--- GIVEN DATA Enclosed Below ---

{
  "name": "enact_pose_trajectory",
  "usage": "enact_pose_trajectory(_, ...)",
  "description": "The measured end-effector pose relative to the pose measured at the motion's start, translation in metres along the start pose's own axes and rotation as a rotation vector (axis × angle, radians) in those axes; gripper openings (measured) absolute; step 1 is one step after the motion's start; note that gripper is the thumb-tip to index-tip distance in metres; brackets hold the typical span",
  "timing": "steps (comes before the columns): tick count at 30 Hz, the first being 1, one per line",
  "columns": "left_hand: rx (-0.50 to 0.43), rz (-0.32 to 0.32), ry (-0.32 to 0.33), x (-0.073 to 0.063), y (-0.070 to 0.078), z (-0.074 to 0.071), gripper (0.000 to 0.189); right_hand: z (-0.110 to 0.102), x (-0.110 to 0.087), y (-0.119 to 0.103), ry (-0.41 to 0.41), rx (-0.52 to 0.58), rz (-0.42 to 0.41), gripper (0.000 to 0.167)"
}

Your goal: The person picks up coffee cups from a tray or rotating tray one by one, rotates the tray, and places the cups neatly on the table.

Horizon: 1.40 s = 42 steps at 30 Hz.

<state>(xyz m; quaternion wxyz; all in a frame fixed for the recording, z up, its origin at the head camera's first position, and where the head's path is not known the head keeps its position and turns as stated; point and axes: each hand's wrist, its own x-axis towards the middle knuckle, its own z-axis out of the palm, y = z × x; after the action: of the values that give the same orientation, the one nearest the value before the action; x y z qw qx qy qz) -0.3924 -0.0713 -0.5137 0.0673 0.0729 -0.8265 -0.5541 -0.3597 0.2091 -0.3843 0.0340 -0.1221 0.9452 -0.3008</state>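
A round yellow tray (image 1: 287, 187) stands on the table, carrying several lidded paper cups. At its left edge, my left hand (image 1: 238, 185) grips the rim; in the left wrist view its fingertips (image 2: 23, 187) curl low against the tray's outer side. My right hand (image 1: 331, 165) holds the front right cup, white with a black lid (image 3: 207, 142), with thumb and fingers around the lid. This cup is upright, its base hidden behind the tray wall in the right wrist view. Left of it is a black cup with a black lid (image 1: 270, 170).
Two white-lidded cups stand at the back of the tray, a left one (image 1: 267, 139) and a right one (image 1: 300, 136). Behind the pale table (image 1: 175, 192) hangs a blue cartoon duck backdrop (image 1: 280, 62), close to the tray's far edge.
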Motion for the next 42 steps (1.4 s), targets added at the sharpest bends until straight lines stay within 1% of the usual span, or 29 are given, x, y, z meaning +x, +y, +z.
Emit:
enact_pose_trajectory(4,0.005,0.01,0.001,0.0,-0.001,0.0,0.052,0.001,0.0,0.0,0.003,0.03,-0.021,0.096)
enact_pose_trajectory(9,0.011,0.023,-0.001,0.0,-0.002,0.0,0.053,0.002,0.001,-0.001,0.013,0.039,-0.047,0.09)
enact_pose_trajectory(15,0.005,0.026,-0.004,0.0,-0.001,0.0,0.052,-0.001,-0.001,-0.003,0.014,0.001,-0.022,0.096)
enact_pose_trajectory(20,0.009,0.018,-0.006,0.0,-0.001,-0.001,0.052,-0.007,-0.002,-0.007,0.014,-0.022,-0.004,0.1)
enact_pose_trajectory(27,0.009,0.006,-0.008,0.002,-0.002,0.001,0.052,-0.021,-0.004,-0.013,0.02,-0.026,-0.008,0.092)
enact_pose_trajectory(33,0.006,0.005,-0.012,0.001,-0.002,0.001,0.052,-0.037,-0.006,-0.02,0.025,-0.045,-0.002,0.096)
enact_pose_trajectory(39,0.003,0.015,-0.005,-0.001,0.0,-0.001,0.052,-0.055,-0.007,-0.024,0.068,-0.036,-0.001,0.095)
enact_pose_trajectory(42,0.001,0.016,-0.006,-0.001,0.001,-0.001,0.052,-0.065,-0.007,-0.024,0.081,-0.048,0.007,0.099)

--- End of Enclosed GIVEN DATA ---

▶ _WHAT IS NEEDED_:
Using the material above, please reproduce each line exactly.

▶ _REPLY TO THE TASK_:
{
  "name": "enact_pose_trajectory",
  "usage": "enact_pose_trajectory(_, ...)",
  "description": "The measured end-effector pose relative to the pose measured at the motion's start, translation in metres along the start pose's own axes and rotation as a rotation vector (axis × angle, radians) in those axes; gripper openings (measured) absolute; step 1 is one step after the motion's start; note that gripper is the thumb-tip to index-tip distance in metres; brackets hold the typical span",
  "timing": "steps (comes before the columns): tick count at 30 Hz, the first being 1, one per line",
  "columns": "left_hand: rx (-0.50 to 0.43), rz (-0.32 to 0.32), ry (-0.32 to 0.33), x (-0.073 to 0.063), y (-0.070 to 0.078), z (-0.074 to 0.071), gripper (0.000 to 0.189); right_hand: z (-0.110 to 0.102), x (-0.110 to 0.087), y (-0.119 to 0.103), ry (-0.41 to 0.41), rx (-0.52 to 0.58), rz (-0.42 to 0.41), gripper (0.000 to 0.167)"
}

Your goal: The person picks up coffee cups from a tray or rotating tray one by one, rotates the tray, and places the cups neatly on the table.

Horizon: 1.40 s = 42 steps at 30 Hz.

<state>(xyz m; quaternion wxyz; all in a frame fixed for the recording, z up, its origin at the head camera's first position, and where the head's path is not known the head keeps its position and turns as stated; point and axes: each hand's wrist, its own x-axis towards the middle knuckle, its own z-axis out of the palm, y = z × x; after the action: of the values that give the same orientation, the one nearest the value before the action; x y z qw qx qy qz) -0.3924 -0.0713 -0.5137 0.0673 0.0729 -0.8265 -0.5541 -0.3597 0.2091 -0.3843 0.0340 -0.1221 0.9452 -0.3008</state>
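A round yellow tray (image 1: 287, 187) stands on the table, carrying several lidded paper cups. At its left edge, my left hand (image 1: 238, 185) grips the rim; in the left wrist view its fingertips (image 2: 23, 187) curl low against the tray's outer side. My right hand (image 1: 331, 165) holds the front right cup, white with a black lid (image 3: 207, 142), with thumb and fingers around the lid. This cup is upright, its base hidden behind the tray wall in the right wrist view. Left of it is a black cup with a black lid (image 1: 270, 170).
Two white-lidded cups stand at the back of the tray, a left one (image 1: 267, 139) and a right one (image 1: 300, 136). Behind the pale table (image 1: 175, 192) hangs a blue cartoon duck backdrop (image 1: 280, 62), close to the tray's far edge.
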Motion for the next 42 steps (1.4 s), targets added at the sharpest bends until straight lines stay within 1% of the usual span, or 29 are given, x, y, z meaning +x, +y, +z.
Emit:
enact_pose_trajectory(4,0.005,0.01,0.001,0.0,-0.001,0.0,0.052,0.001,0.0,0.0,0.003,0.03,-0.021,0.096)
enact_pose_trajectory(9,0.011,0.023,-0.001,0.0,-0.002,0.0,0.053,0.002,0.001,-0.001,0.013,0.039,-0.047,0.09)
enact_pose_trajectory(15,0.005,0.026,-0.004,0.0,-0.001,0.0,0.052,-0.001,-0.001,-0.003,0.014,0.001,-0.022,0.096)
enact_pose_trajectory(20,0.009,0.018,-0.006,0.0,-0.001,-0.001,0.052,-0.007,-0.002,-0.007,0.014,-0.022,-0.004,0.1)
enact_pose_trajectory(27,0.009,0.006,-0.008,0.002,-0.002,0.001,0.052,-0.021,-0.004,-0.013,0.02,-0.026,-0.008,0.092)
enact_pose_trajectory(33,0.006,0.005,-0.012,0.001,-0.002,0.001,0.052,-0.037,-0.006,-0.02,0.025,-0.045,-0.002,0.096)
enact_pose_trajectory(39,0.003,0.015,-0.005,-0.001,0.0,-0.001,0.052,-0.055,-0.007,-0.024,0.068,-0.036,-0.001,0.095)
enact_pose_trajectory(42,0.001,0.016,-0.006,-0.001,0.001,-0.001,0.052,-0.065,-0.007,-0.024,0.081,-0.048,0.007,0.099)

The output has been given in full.